**WORK TO COMPLETE**
Answer with the exact lines of the following material from the one containing "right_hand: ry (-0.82" through the one containing "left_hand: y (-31", both end lines included.

*** RECORDED INFORMATION Section Begins ***

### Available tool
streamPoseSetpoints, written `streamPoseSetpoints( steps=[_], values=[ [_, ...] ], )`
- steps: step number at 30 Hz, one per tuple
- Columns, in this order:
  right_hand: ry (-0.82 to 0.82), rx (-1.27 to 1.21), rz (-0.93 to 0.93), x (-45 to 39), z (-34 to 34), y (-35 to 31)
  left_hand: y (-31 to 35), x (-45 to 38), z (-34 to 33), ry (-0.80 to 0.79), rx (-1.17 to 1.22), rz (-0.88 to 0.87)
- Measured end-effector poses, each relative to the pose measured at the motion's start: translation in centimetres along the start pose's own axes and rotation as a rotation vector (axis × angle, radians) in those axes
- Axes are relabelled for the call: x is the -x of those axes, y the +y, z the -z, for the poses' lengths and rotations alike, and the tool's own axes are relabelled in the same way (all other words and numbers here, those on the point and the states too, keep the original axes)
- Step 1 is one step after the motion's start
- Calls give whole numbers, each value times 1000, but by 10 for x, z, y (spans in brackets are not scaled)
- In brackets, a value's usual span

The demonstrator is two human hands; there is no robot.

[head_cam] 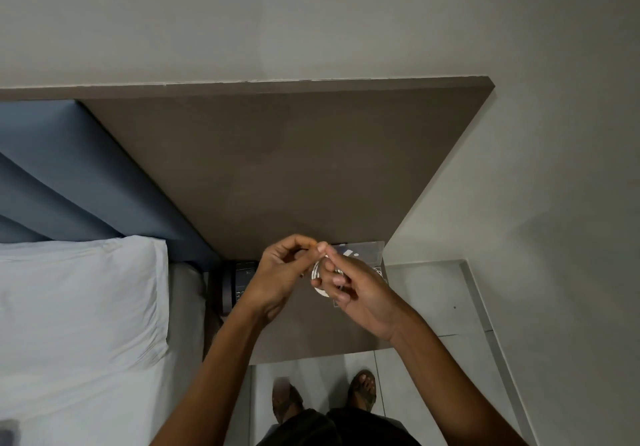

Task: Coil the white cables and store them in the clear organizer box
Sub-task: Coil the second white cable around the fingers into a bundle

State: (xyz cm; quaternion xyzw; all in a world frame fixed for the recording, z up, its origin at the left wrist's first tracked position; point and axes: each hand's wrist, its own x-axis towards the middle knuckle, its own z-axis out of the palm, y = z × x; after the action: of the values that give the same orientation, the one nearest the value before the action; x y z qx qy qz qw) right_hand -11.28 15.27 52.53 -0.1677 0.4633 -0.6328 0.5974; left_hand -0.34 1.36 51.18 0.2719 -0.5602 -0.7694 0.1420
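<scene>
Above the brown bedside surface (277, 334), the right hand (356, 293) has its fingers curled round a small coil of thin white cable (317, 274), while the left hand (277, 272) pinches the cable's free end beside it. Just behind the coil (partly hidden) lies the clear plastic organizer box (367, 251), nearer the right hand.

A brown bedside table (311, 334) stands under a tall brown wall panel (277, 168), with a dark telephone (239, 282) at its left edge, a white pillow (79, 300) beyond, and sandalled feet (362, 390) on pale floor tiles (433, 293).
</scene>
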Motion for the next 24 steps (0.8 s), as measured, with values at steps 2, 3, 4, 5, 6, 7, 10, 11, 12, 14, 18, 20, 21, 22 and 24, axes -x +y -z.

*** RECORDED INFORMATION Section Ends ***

**ANSWER FOR THIS EXERCISE**
  right_hand: ry (-0.82 to 0.82), rx (-1.27 to 1.21), rz (-0.93 to 0.93), x (-45 to 39), z (-34 to 34), y (-35 to 31)
  left_hand: y (-31 to 35), x (-45 to 38), z (-34 to 33), ry (-0.80 to 0.79), rx (-1.17 to 1.22), rz (-0.88 to 0.87)

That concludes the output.